Rapporté au parc réel, l'ordre de grandeur est le suivant : un bassin de travaux structuré autour de CC du Grand Autunois Morvan, de l'ordre de 148 maisons individuelles, 264 diagnostics publiés pour 1 000 résidences principales. Ce volume ne préjuge d'aucune éligibilité individuelle : il indique seulement où se concentrent, à Saint-Émiland, les situations où le scénario décrit sur cette page a le plus de chances d'être pertinent.
Pour rendre les montants comparables, la base de calcul est fixée à 105 m², en zone H1c : après un bouquet complet, la consommation recule d'environ 14 400 kWh par an, soit près de 1 550 € au tarif de référence. Côté financement, l'assiette est plafonnée à 40 000 € HT dès trois classes gagnées, l'aide ANAH s'échelonne de 4 000 € à 32 000 € selon le revenu fiscal de référence, et l'accompagnement obligatoire est pris en charge jusqu'à 2 000 €.
La part de propriétaires occupants — 78 % à Saint-Émiland — dessine le volume de projets réellement engageables à court terme sur l'isolation du plancher bas, soit environ 115 logements. Le reste du parc suppose un montage locatif, avec ses propres conditions d'éligibilité.

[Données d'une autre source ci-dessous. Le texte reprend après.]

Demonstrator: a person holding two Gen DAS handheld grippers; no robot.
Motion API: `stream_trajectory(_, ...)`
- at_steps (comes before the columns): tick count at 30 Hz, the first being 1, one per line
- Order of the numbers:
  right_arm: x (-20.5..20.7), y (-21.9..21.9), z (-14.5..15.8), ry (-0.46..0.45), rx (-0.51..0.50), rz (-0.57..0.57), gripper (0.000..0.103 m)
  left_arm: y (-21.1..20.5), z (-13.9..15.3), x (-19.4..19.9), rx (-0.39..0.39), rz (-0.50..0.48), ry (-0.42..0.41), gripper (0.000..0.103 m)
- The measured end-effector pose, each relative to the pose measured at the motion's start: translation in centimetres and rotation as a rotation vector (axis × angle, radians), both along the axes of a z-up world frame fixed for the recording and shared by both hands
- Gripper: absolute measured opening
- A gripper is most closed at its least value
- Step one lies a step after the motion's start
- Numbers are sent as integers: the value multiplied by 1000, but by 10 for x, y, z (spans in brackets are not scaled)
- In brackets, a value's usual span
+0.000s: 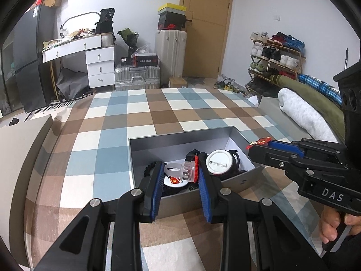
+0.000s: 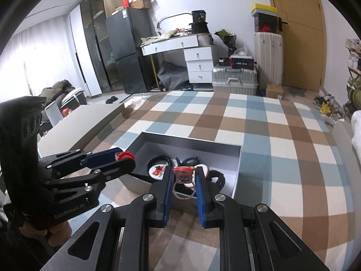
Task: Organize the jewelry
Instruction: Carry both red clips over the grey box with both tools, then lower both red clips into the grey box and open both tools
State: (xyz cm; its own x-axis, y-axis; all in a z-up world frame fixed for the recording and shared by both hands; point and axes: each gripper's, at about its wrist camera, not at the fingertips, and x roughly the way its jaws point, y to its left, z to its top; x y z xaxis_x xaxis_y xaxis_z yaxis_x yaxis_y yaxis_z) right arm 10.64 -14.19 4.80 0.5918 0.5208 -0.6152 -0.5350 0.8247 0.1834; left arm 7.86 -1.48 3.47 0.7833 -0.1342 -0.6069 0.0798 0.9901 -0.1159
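Blue-padded fingers of my left gripper (image 1: pixel 180 169) were clenched on a clear ring with a red top (image 1: pixel 190 169) over the grey box (image 1: pixel 180 139). My right gripper (image 2: pixel 184 176) pinched a similar red-topped ring (image 2: pixel 183 176) above the badges (image 2: pixel 158 170). I judged each should be lowered gently into bare box floor before releasing.

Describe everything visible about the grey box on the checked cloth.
The open grey rectangular box, seemingly cardboard, sits lidless and flat on the brown, blue and white checked cloth. Its outer walls are grey and its floor looks white. Inside lie round white badges, black ring-shaped pieces and a small red flag item, loosely piled. Both hand-held grippers hang above its near edge; whether either touches it cannot be told.
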Motion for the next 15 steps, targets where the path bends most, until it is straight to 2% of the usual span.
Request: stream_trajectory(15, 17, -4, -9, 42, 30, -13, 18, -2, -8, 14, 24, 21, 30, 24)
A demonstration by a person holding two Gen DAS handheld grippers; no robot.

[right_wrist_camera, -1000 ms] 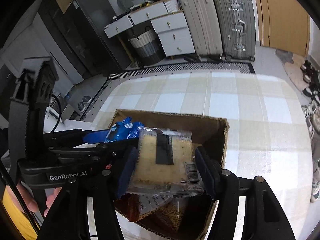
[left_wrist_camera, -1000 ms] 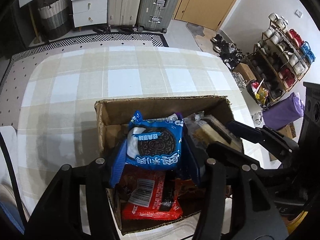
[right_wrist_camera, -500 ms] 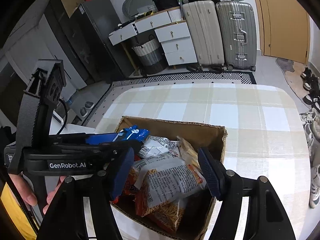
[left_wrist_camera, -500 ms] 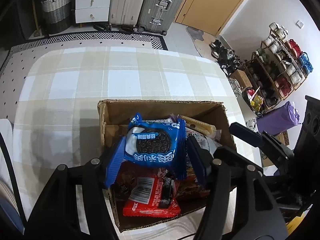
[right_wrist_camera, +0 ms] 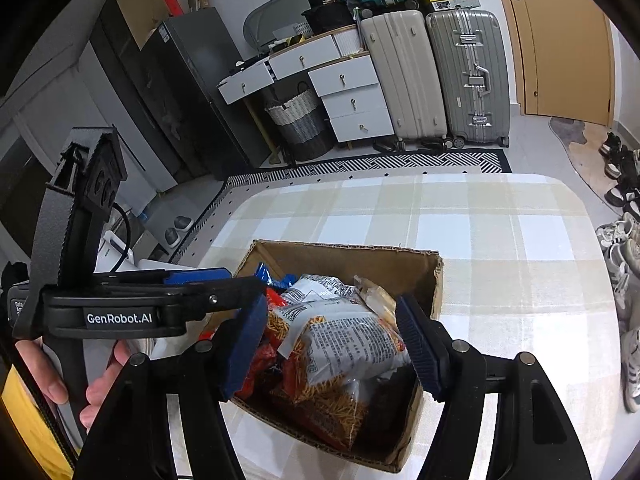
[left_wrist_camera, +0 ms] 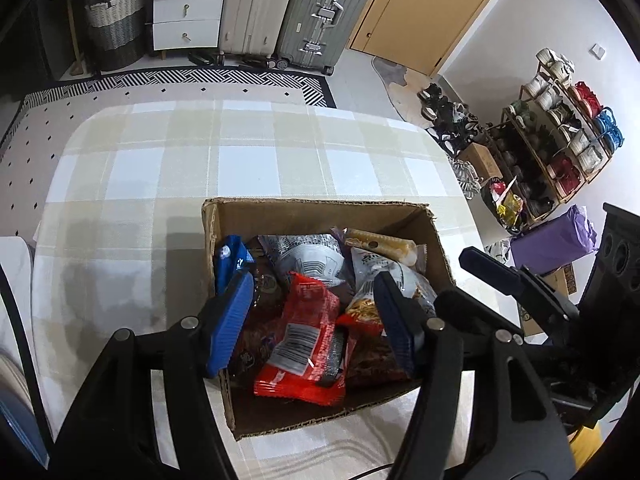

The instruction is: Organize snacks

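We are hovering both empty, half-open grippers (left_wrist_camera: pixel 312 322) (right_wrist_camera: pixel 332 344) over the snack-crowded box (left_wrist_camera: pixel 320 216) sitting on the checked worktop (left_wrist_camera: pixel 168 168) near suitcases (right_wrist_camera: pixel 436 76).

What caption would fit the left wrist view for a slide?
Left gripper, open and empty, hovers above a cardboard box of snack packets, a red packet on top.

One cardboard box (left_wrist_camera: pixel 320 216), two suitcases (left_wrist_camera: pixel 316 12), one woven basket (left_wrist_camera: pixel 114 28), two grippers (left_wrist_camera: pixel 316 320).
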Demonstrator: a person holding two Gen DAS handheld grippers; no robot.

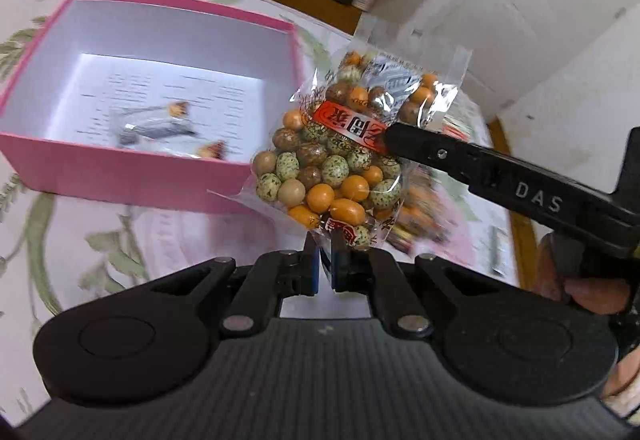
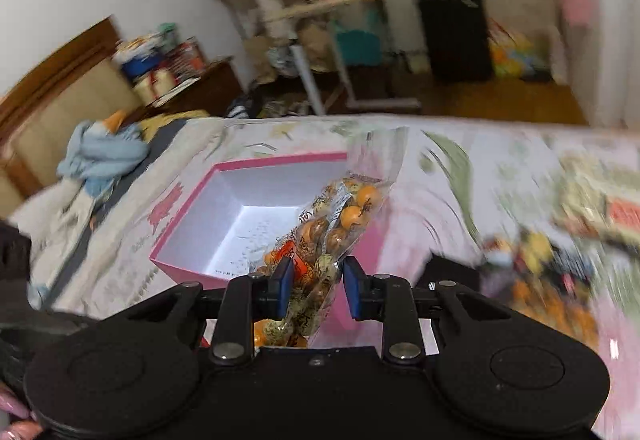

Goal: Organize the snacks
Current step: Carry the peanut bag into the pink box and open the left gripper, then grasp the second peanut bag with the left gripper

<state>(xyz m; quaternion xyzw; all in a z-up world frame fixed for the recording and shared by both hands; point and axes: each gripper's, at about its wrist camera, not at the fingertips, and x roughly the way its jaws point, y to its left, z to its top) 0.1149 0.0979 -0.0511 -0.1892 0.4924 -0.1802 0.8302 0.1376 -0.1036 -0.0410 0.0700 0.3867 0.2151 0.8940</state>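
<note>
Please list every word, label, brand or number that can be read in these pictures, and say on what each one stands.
"DAS": white letters on the black finger of the right gripper, left wrist view.
Red label on the snack bag: large characters, upside down, not readable for certain.
Printed sheet on the floor of the pink box: lines of text, too blurred.
Pink print on the bedspread: smeared, unreadable.

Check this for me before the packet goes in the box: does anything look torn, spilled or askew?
Nothing torn or spilled. The clear packet of coated peanuts hangs tilted above the pink box's near corner, pinched by both the left gripper and right gripper. Small snack packets already lie inside.
</note>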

La logistique dépend de la densité : 317 habitants pour 148 résidences principales à Saint-Émiland. Cette densité conditionne l'emprise de stationnement, l'autorisation de voirie et le stockage des matériaux nécessaires à l'isolation du plancher bas, trois postes que les devis les moins précis oublient de chiffrer.
Deux classes ou trois, la différence est d'abord financière : 30 000 € HT contre 40 000 € HT d'assiette à Saint-Émiland. Le plancher bas pesant environ 2 650 €, il reste à comparer le coût du lot supplémentaire au gain d'aide obtenu en franchissant le palier.
Le dimensionnement suit l'occupation réelle : 2.14 personne(s) par logement en moyenne à Saint-Émiland, ce qui fixe la base de calcul à 105 m². L'isolation du plancher bas se calibre sur cette occupation, pas sur la surface cadastrale ni sur la facture de l'année passée.
Dans l'ordonnancement du chantier à Saint-Émiland, l'isolation du plancher bas mobilise un isolateur intervenant en sous-sol pendant deux à quatre jours. Cette durée se cale entre l'audit préalable et la mise en service du générateur : la déplacer en fin de chantier oblige presque toujours à reprendre des interfaces déjà refermées.
Le marché local ne s'arrête pas à la commune : pour l'isolation du plancher bas à Saint-Émiland, élargir la consultation à l'ensemble du département (Saône-et-Loire) augmente le nombre d'offres comparables sans dégrader la réactivité du chantier.
Le taux de TVA n'est pas un détail sur ce type de chantier : à 5,5 %, l'isolation du plancher bas facturé 2 650 € TTC à Saint-Émiland supporte 138 € de taxe. Une facturation à 20 % par erreur renchérit le projet de plusieurs milliers d'euros et se rattrape mal après coup.